Requirement: For the material that follows, return exactly the lines from the one with "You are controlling" through the one with "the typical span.", both ends included.

Data extract:
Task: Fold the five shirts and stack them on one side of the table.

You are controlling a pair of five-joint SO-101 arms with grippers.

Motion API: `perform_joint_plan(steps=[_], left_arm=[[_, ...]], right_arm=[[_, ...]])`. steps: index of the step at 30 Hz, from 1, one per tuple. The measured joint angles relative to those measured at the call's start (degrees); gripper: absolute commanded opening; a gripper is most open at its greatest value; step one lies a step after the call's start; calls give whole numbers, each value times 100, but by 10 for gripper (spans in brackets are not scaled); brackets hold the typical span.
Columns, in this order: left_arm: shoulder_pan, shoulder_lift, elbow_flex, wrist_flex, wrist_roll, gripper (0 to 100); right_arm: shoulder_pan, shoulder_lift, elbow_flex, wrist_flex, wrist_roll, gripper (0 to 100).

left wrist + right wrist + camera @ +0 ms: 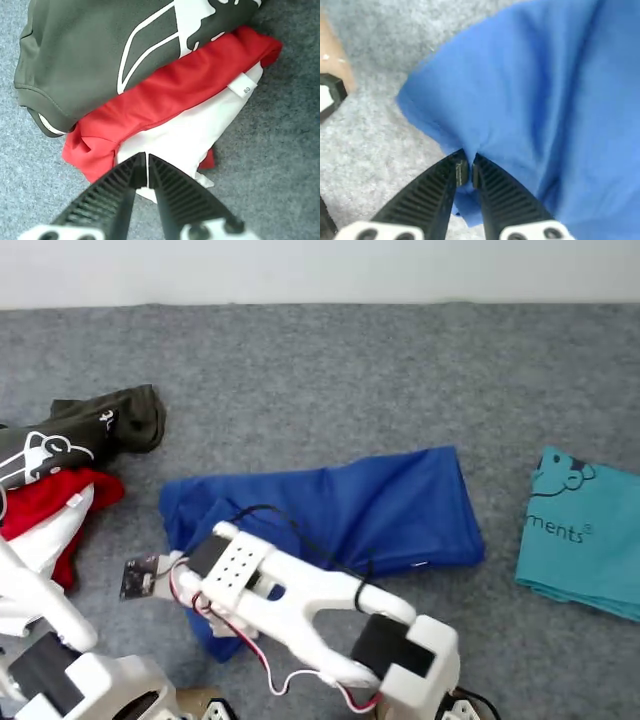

Solution to this task:
You are controlling a pair of five-joint SO-101 arms with grippers.

Motion API: `perform_joint_plan(steps=[_], left_arm=[[_, ...]], right_arm=[[_, ...]])`. steps: index of the step at 30 Hz, from 1, one per tuple. The measured joint angles relative to those measured at the call's start (degrees); gripper: absolute commanded opening; a gripper is most open at its greatest value; step one lies a step after the call's start; calls give whole numbers, each value times 100, but by 10 for gripper (spans in brackets are not scaled); brackets hold the typical span.

Besides the given answer, there is nothing more to add.